## Exercise details
Everything from the line with "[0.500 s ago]" to the last line of the material below is what to reproduce, exactly and with no other lines.

## Data excerpt
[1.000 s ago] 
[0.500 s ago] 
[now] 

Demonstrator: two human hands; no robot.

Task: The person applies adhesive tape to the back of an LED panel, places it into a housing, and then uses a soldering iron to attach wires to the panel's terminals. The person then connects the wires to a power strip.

## Reply to the task
[0.500 s ago] 
[now] 

Demonstrator: two human hands; no robot.

Task: The person applies adhesive tape to the back of an LED panel, places it into a housing, and then uses a soldering iron to attach wires to the panel's terminals. The person then connects the wires to a power strip.

That completes the response to the exercise.